Engine-room blowers push hot air out and pull cool air in.

Let Them Breathe

It takes more than fuel to make motors happy. They need air, too—and lots of it.

We work a few months ahead of the cover date here at Power & Motoryacht, so I’m writing this in early September. It’s still hot and humid outside, but because I dislike air conditioning, I keep the windows open even if it makes my office a bit warm. That’s okay for most things—typing isn’t very strenuous—but cranking my stationary bike at the end of the workday becomes something of an ordeal: Warm, moist air takes up more volume than cool air, so I can’t cram as much oxygen into my lungs with each inhalation, and my respiration isn’t as efficient. It’s the same with engines: Without ample fresh air flowing into the engine room, even the most perfectly tuned motor won’t perform up to its potential. If the air’s really hot, it’s even worse. Is your engine breathing easy?

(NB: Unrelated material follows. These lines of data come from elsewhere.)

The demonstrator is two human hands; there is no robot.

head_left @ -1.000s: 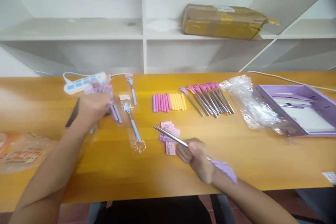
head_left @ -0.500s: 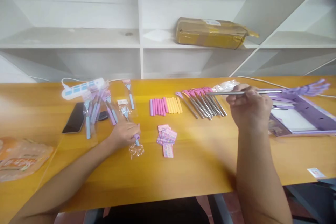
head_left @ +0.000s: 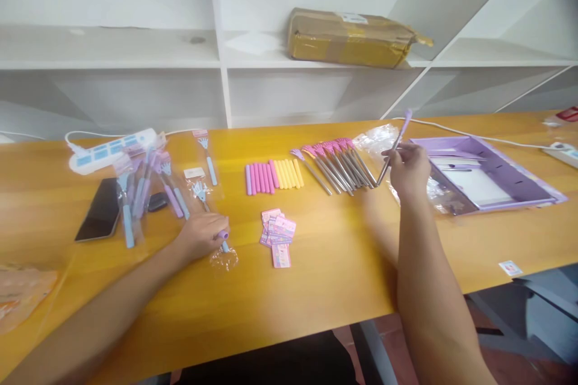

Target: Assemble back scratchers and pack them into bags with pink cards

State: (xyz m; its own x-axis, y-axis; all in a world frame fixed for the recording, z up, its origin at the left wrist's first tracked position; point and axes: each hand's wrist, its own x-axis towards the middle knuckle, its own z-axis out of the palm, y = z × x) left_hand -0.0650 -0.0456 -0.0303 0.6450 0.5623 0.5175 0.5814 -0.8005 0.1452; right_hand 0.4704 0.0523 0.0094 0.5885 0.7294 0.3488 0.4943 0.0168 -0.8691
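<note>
Low over the table, my left hand (head_left: 203, 234) is closed round a purple handle tube (head_left: 223, 234), whose end pokes out of the fist. Beneath that hand lies a bagged blue back scratcher (head_left: 199, 191), partly covered. My right hand (head_left: 410, 171) pinches the metal rod of a purple-headed back scratcher (head_left: 407, 117), tilted with its head up. Just left of it, several metal-rod back scratchers (head_left: 338, 168) with mostly pink heads lie in a row. Pink tubes (head_left: 262, 178) and yellow tubes (head_left: 289, 174) are lined up at mid-table, with printed cards (head_left: 283, 230) nearer me.
Bagged back scratchers (head_left: 127, 216) lie at left beside a black phone (head_left: 97, 210) and a power strip (head_left: 112, 151). On the right are a purple box (head_left: 537, 183) and clear plastic bags (head_left: 377, 139). A taped carton (head_left: 350, 39) sits on the shelf.
My right hand has moved left and swung its back scratcher from nearly level to steeply tilted, head up. My left hand keeps its hold on the tube. The view has shifted slightly.
</note>
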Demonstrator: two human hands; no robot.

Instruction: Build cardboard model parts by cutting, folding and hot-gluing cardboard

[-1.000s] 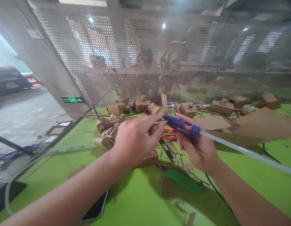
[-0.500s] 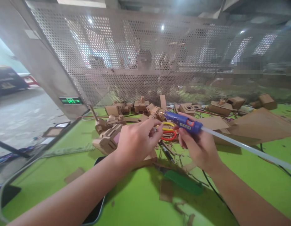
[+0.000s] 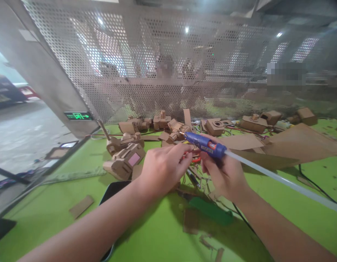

How much air does an engine need? Like me after half an hour of pedaling, engines—gas or diesel—are heavy breathers. Determining the precise air requirements is tricky, since some engines are more efficient than others. Turbochargers make a difference, as do electronic ignition-controlled systems for gas engines. Engine manufacturers calculate how much air each of their models need, and the vent sizing necessary to provide it, and usually hide the figures somewhere in the documentation. When you can’t find them, do what most engineers do, and estimate both based on horsepower. The math is simple.

Truckload of Air

According to yacht designer Dave Gerr, whose book, Boat Mechanical Systems Handbook is my bible for this kind of thing, the minimum airflow necessary for an engine equals, in cubic feet per minute (CFM) 2.75 times the horsepower minus 90. (I don’t know where the “minus 90” comes from, but Gerr always has a reason.) Some experts, including the folks at Caterpillar, simply multiply horsepower by 2.5. Take your pick, but more air is always better, with one exception I’ll address in a moment. Using Gerr’s formula, a 315-hp, 4.164L Yanmar 6LPA-STP2 turbodiesel, for example, requires a minimum of about 776 CFM of airflow when running wide-open. That’s enough air to fill a 15-foot U-Haul truck every minute. Okay, most skippers don’t run wide-open very often, but even at 70 percent power, it’s still a heck of a lot of air. And that’s just for one medium-sized engine; to estimate the total required airflow in any engine room, add the horsepower of all main engines and gensets. (Figure genset horsepower as twice the kW rating, e.g., go with 15 horsepower for a 7.5-kW generator.)

There should be additional airflow to cool the engine room, too. Excess heat not only impairs engine performance, but reduces alternator output and battery power, and can damage hoses, belts and other components.

Gerr calculates the minimum total vent area in square inches for a passive ventilation system, i.e, no intake or exhaust blowers, by dividing total horsepower in the engine room by 3.3. He recommends adding 20 percent for most systems to make up for resistance from the ducting system. Screens, louvers, clamshells, water traps, ducting with sharp bends or twists, etc., all reduce airflow, just like resistance in a wire reduces current flow. That’s a vent area of at least 115 square inches for the single Yanmar in the example above, twice that for twins, plus something for the genset. This should provide enough air for the engines, plus extra intake to flush out hot air and keep the engine room cool—no more than 30 degrees higher than the outside, ambient air temperature.

Some blower systems deploy automatically and run for a short period after engine shutdown.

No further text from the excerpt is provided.